FDA is issuing this Federal Register
notice to request that stakeholder
representatives from patient and
consumer groups, health care
professional associations, as well as
scientific and academic experts, notify
FDA of their intent to participate in the
periodic stakeholder consultation
meetings on PDUFA reauthorization.
FDA believes that consistent
stakeholder representation at these
meetings will be important to ensure
progress in these discussions. If you
wish to participate in the stakeholder
consultation meetings, please designate
one or more representatives from your
organization who will commit to
attending these meetings and preparing
for the discussions. Stakeholders who
identify themselves through this notice
will be included in all stakeholder
consultation discussions while FDA
negotiates with the regulated industry.

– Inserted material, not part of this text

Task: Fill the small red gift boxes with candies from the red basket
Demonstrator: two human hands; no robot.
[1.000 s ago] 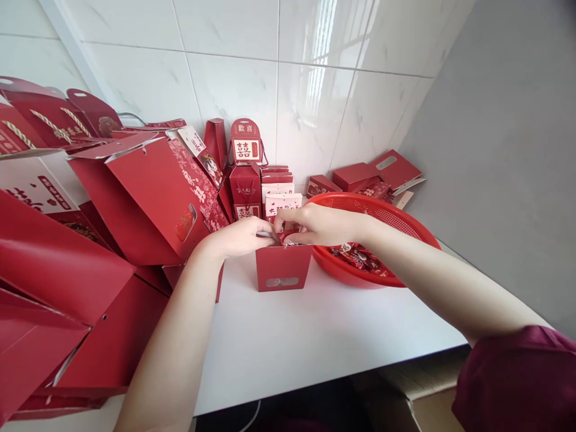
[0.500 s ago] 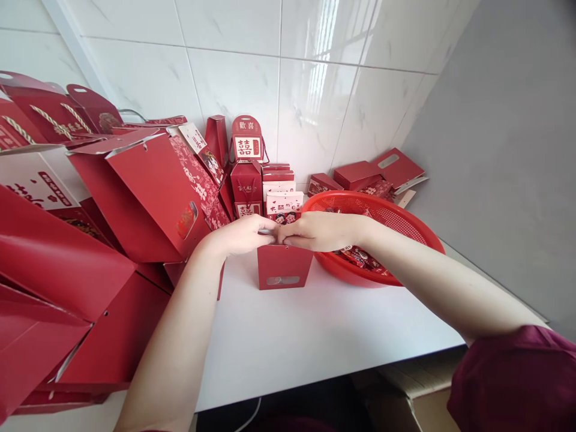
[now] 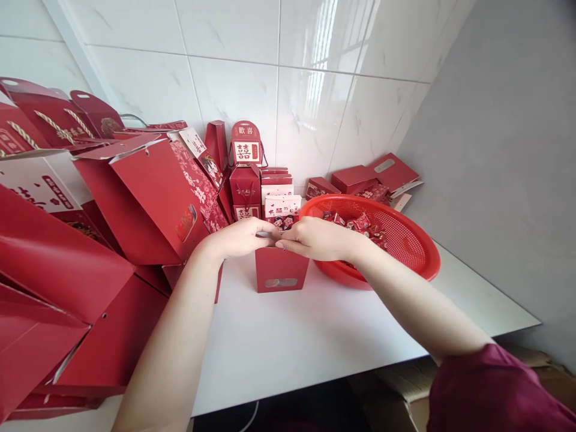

If
a stakeholder decides to participate in
these monthly meetings at a later time,
that stakeholder may join the remaining
monthly stakeholder consultation
meetings after notifying FDA of this
intention (see ADDRESSES). These
stakeholder discussions will satisfy the
consultation requirement in section
736B(d)(3) of the FD&C Act.
II. Notification of Intent To Participate
in Periodic Stakeholder Consultation
Meetings
If you intend to participate in
continued periodic stakeholder
consultation meetings regarding PDUFA
reauthorization, please provide
notification by email to
PDUFAReauthorization@fda.hhs.gov by
August 28, 2015. Your email should
contain complete contact information,
including name, title, affiliation,
address, email address, phone number,
and notice of any special
accommodations required because of
disability. Stakeholders will receive
confirmation and additional information
about the first meeting after FDA
receives this notification.
Dated: July 14, 2015.
Leslie Kux,
Associate Commissioner for Policy.
[FR Doc. 2015–17684 Filed 7–17–15; 8:45 am]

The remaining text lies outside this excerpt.